• **WORK INSTRUCTION**
Starting with the first line and ending with the last, transcribe the data exactly.

• **DATA EXCERPT**

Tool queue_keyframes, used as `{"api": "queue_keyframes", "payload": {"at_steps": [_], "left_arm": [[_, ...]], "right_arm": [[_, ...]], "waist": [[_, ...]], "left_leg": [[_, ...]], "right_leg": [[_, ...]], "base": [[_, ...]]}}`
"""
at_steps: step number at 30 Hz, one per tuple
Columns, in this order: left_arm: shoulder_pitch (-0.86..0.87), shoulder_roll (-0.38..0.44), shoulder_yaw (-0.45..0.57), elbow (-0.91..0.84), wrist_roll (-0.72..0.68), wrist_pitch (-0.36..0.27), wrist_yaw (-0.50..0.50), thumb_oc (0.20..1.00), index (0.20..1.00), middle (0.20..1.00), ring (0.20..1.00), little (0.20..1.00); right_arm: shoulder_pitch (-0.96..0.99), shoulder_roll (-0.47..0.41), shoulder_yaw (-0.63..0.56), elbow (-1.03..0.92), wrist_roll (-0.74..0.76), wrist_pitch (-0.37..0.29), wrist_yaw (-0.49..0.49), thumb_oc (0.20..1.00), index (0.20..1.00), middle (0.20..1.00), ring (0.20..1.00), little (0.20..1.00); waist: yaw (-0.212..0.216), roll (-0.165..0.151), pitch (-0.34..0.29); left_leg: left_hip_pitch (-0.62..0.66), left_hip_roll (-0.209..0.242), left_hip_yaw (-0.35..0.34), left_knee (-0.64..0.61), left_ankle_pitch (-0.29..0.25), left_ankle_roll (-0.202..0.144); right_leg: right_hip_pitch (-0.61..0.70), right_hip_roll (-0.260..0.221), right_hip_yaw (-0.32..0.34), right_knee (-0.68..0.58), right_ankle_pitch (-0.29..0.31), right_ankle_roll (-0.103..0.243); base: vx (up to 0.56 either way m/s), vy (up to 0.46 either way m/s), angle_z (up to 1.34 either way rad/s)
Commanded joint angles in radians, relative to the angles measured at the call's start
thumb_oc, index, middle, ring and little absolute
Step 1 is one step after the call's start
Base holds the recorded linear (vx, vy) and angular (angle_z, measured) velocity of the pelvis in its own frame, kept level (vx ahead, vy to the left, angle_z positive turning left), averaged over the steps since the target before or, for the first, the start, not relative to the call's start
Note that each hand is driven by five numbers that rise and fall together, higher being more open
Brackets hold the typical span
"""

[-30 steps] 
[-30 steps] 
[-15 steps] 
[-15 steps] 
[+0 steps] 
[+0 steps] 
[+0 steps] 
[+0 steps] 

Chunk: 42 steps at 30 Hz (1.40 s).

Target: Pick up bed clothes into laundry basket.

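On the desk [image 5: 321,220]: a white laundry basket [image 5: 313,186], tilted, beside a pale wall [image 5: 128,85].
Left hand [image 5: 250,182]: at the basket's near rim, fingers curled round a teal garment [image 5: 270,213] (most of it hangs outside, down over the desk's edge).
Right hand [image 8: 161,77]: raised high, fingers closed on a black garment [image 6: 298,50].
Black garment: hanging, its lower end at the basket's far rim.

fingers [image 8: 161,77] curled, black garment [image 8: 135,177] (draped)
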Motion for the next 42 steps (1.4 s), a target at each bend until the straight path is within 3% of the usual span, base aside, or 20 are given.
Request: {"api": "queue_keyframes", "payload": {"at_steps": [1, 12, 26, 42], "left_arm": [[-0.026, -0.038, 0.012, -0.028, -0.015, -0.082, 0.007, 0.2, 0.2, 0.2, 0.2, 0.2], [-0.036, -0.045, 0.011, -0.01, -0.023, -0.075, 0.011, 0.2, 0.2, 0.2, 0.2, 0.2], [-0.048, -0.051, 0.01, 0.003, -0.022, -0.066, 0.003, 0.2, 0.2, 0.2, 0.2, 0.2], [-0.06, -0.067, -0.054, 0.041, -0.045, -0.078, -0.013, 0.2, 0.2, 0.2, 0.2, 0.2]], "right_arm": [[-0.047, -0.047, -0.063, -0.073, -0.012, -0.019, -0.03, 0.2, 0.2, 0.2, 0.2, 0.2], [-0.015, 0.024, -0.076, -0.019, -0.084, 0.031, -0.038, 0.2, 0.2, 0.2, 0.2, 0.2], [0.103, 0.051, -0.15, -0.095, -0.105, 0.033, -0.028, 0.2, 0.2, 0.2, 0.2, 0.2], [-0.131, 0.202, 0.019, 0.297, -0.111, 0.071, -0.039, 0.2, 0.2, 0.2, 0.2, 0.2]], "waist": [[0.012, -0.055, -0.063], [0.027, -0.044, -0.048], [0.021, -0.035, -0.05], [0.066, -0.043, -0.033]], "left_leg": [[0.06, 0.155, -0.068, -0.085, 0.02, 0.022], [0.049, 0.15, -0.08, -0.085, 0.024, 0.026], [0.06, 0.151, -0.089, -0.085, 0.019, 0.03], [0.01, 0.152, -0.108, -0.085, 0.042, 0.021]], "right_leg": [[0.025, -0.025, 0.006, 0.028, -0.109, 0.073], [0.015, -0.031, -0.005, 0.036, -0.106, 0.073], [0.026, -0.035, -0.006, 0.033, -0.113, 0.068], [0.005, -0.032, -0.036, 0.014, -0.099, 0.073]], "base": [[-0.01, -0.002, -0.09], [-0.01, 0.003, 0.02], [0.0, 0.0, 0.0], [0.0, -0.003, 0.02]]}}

• **ANSWER BELOW**
Tool queue_keyframes, used as `{"api": "queue_keyframes", "payload": {"at_steps": [_], "left_arm": [[_, ...]], "right_arm": [[_, ...]], "waist": [[_, ...]], "left_leg": [[_, ...]], "right_leg": [[_, ...]], "base": [[_, ...]]}}`
"""
at_steps: step number at 30 Hz, one per tuple
Columns, in this order: left_arm: shoulder_pitch (-0.86..0.87), shoulder_roll (-0.38..0.44), shoulder_yaw (-0.45..0.57), elbow (-0.91..0.84), wrist_roll (-0.72..0.68), wrist_pitch (-0.36..0.27), wrist_yaw (-0.50..0.50), thumb_oc (0.20..1.00), index (0.20..1.00), middle (0.20..1.00), ring (0.20..1.00), little (0.20..1.00); right_arm: shoulder_pitch (-0.96..0.99), shoulder_roll (-0.47..0.41), shoulder_yaw (-0.63..0.56), elbow (-1.03..0.92), wrist_roll (-0.74..0.76), wrist_pitch (-0.37..0.29), wrist_yaw (-0.49..0.49), thumb_oc (0.20..1.00), index (0.20..1.00), middle (0.20..1.00), ring (0.20..1.00), little (0.20..1.00); waist: yaw (-0.212..0.216), roll (-0.165..0.151), pitch (-0.34..0.29); left_leg: left_hip_pitch (-0.62..0.66), left_hip_roll (-0.209..0.242), left_hip_yaw (-0.35..0.34), left_knee (-0.64..0.61), left_ankle_pitch (-0.29..0.25), left_ankle_roll (-0.202..0.144); right_leg: right_hip_pitch (-0.61..0.70), right_hip_roll (-0.260..0.221), right_hip_yaw (-0.32..0.34), right_knee (-0.68..0.58), right_ankle_pitch (-0.29..0.31), right_ankle_roll (-0.103..0.243); base: vx (up to 0.56 either way m/s), vy (up to 0.46 either way m/s), angle_z (up to 1.34 either way rad/s)
Commanded joint angles in radians, relative to the angles measured at the call's start
thumb_oc, index, middle, ring and little absolute
Step 1 is one step after the call's start
Base holds the recorded linear (vx, vy) and angular (angle_z, measured) velocity of the pelvis in its own frame, kept level (vx ahead, vy to the left, angle_z positive turning left), averaged over the steps since the target before or, for the first, the start, not relative to the call's start
Note that each hand is driven by five numbers that rise and fall together, higher being more open
Brackets hold the typical span
"""

[-30 steps] 
[-30 steps] 
[-15 steps] 
[-15 steps] 
[+0 steps] 
[+0 steps] 
[+0 steps] 
[+0 steps] 

Chunk: 42 steps at 30 Hz (1.40 s).

Target: Pick up bed clothes into laundry basket.

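On the desk [image 5: 321,220]: a white laundry basket [image 5: 313,186], tilted, beside a pale wall [image 5: 128,85].
Left hand [image 5: 250,182]: at the basket's near rim, fingers curled round a teal garment [image 5: 270,213] (most of it hangs outside, down over the desk's edge).
Right hand [image 8: 161,77]: raised high, fingers closed on a black garment [image 6: 298,50].
Black garment: hanging, its lower end at the basket's far rim.

fingers [image 8: 161,77] curled, black garment [image 8: 135,177] (draped)
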Motion for the next 42 steps (1.4 s), a target at each bend until the straight path is within 3% of the usual span, base aside, or 20 are given.
Request: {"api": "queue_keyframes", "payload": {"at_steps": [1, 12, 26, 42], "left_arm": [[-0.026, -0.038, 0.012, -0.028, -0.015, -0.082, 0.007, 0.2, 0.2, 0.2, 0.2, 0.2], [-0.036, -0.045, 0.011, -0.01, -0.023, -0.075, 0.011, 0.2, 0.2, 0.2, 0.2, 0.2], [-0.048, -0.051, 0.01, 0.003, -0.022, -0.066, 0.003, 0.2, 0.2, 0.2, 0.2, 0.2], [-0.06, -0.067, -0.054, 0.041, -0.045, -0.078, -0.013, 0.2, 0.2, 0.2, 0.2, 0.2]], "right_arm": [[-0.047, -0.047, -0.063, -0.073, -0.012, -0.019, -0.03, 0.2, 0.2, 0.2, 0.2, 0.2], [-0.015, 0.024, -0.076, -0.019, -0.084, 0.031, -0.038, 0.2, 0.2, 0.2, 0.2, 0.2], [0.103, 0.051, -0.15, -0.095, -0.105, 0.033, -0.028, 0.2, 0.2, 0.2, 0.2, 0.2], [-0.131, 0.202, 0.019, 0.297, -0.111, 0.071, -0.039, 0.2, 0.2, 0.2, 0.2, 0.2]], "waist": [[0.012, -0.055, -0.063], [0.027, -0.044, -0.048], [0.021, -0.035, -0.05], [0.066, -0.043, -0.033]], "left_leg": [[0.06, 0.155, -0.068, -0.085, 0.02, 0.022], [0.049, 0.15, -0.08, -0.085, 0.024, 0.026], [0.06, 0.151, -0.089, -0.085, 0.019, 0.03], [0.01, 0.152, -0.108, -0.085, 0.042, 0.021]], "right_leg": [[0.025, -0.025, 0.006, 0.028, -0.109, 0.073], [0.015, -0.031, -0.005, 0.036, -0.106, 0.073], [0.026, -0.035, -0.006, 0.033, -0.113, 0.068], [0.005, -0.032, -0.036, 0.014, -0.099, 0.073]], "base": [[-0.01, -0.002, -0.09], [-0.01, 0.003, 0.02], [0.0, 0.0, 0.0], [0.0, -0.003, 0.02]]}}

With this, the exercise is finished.